◆ What you should do
After reading the entries below, copy word for word the lines from the first through the line containing "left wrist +", and stop there.

[Records contained in a dataset]
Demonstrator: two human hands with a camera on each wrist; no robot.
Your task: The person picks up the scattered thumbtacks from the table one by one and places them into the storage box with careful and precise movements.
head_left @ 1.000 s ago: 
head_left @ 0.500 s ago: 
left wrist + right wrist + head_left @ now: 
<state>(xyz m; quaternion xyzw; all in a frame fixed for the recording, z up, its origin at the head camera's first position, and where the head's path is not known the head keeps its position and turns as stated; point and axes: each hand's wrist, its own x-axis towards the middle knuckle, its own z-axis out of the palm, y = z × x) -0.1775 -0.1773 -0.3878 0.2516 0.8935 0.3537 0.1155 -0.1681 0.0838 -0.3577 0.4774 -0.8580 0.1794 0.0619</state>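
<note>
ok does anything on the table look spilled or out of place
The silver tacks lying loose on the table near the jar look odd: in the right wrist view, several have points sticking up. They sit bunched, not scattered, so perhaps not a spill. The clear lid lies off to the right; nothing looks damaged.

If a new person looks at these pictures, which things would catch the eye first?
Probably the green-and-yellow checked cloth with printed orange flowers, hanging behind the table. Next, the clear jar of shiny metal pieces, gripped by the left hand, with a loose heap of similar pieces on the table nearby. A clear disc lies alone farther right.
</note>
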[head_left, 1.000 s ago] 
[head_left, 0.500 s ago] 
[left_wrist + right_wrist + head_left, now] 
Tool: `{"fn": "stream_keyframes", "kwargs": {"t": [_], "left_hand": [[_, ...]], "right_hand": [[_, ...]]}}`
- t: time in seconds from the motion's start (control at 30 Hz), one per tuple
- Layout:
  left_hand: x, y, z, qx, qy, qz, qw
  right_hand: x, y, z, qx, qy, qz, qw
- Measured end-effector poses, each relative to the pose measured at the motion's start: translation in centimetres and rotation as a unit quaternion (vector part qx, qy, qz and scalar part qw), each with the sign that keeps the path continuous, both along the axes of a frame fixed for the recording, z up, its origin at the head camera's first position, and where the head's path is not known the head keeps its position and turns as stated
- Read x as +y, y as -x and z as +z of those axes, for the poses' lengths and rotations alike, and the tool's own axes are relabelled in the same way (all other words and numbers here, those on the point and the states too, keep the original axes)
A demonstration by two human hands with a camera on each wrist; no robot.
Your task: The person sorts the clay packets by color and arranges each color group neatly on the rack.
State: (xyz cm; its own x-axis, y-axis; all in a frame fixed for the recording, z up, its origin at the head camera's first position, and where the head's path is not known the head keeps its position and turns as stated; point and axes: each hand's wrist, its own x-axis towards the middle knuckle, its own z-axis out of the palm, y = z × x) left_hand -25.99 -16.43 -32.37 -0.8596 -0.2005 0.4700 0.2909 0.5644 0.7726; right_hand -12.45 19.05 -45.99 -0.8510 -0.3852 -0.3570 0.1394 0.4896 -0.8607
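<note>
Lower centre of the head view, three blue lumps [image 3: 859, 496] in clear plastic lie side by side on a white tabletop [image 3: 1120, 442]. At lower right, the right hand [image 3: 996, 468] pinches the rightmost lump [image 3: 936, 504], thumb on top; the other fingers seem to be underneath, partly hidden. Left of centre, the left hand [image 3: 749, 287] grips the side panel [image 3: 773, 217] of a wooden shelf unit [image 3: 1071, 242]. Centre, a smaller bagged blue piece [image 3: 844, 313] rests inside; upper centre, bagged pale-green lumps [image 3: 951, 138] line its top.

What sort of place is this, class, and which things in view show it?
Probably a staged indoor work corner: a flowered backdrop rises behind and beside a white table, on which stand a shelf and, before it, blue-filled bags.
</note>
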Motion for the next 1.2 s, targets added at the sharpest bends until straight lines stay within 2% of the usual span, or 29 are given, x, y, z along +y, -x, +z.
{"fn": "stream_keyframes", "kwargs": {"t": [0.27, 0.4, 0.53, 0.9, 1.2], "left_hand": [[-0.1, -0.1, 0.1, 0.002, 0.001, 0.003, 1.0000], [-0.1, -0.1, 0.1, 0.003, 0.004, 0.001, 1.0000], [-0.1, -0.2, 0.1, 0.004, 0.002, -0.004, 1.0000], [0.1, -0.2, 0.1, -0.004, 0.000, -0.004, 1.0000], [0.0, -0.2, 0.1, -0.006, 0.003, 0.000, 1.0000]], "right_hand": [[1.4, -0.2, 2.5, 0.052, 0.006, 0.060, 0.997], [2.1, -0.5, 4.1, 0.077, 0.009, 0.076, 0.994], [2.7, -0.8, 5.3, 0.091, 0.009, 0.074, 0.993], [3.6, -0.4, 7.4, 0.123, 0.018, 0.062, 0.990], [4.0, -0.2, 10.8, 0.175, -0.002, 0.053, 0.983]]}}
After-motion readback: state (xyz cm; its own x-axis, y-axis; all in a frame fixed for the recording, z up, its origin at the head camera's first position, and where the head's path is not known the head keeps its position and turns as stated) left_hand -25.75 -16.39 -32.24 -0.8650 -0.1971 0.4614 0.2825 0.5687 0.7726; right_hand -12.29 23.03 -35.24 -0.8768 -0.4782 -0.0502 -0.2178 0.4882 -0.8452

◆ Expected answer
Demonstrator: two human hands with a camera on each wrist; no robot.
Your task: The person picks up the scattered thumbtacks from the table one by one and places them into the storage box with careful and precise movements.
head_left @ 1.000 s ago: 
head_left @ 0.500 s ago: 
left wrist + right wrist + head_left @ now: 

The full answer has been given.